PROBLEM TO WORK ON –
Report back every line below that carries the word "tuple".

--- RECORDS SUPPLIED ---

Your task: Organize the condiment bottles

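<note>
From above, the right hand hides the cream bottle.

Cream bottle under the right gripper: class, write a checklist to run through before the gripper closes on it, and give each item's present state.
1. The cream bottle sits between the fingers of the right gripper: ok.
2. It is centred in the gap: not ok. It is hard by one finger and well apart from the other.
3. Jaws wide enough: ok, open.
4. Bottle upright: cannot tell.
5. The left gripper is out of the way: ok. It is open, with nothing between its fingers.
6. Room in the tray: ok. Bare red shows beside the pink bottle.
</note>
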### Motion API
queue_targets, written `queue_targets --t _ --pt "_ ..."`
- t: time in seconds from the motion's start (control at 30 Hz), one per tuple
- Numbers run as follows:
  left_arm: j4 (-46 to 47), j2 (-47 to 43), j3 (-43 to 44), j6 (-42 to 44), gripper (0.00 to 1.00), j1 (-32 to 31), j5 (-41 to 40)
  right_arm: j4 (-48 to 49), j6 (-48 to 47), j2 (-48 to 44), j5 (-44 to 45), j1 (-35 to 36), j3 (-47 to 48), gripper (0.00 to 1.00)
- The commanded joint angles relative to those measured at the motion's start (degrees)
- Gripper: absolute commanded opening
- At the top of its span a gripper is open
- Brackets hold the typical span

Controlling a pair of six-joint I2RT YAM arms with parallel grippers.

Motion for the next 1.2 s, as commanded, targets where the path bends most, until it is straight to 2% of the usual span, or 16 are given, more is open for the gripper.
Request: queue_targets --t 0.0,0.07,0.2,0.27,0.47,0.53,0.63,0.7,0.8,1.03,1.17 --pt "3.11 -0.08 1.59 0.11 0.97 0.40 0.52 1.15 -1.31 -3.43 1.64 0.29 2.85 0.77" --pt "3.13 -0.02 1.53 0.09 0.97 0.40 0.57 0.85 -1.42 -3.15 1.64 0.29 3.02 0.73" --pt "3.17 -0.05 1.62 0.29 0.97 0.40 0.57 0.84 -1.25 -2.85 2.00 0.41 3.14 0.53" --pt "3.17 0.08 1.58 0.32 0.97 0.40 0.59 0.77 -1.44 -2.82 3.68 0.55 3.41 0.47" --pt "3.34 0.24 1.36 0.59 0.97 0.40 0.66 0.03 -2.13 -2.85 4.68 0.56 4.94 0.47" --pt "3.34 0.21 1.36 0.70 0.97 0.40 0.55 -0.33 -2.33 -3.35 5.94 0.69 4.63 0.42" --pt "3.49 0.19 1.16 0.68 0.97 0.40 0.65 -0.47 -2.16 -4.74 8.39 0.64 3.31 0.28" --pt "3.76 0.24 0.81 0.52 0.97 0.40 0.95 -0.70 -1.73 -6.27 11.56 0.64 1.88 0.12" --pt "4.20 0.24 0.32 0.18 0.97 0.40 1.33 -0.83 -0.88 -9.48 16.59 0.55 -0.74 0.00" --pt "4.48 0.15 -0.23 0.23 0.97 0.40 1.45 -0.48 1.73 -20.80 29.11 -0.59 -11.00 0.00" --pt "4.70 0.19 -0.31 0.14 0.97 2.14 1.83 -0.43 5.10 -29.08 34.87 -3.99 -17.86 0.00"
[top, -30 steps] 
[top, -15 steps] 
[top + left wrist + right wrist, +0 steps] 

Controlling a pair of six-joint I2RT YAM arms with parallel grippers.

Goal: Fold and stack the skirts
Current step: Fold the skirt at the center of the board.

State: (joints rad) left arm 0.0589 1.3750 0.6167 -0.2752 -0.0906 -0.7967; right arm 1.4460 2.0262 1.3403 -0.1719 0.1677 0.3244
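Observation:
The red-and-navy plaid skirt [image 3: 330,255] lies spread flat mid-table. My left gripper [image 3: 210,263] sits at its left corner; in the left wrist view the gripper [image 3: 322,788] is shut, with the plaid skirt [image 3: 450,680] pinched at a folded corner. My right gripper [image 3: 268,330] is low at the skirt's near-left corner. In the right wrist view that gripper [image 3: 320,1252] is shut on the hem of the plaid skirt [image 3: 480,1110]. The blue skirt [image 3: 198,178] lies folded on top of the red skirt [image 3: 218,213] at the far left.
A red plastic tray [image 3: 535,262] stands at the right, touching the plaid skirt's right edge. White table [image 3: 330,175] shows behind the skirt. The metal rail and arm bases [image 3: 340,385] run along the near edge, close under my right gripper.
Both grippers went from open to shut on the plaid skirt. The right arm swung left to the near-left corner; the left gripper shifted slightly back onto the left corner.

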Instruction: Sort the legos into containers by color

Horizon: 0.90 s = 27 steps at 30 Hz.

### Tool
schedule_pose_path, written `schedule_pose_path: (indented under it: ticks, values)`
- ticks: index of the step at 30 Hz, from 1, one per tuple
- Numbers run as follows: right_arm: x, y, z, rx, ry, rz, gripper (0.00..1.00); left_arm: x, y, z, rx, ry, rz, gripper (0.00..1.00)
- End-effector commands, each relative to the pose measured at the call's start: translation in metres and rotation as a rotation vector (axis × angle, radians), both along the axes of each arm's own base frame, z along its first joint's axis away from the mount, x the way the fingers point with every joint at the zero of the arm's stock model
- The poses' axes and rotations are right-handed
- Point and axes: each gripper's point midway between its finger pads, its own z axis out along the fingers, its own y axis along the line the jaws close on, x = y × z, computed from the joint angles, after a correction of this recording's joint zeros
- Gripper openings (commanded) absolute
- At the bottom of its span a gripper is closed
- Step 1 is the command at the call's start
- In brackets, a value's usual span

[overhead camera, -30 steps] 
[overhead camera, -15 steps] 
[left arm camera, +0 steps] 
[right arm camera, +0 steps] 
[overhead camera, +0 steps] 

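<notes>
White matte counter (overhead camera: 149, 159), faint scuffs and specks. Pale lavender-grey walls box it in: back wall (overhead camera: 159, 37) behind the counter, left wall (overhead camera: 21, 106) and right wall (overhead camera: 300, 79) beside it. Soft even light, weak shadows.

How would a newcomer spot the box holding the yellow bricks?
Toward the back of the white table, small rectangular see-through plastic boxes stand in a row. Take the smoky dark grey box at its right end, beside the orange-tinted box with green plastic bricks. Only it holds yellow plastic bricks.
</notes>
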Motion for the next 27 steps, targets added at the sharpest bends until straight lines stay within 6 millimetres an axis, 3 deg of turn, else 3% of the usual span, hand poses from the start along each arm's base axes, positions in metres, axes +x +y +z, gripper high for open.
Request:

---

ANSWER TO THE EXERCISE –
- t: time in seconds from the motion's start (control at 30 Hz), one per tuple
- ticks: index of the step at 30 Hz, from 1, one per tuple

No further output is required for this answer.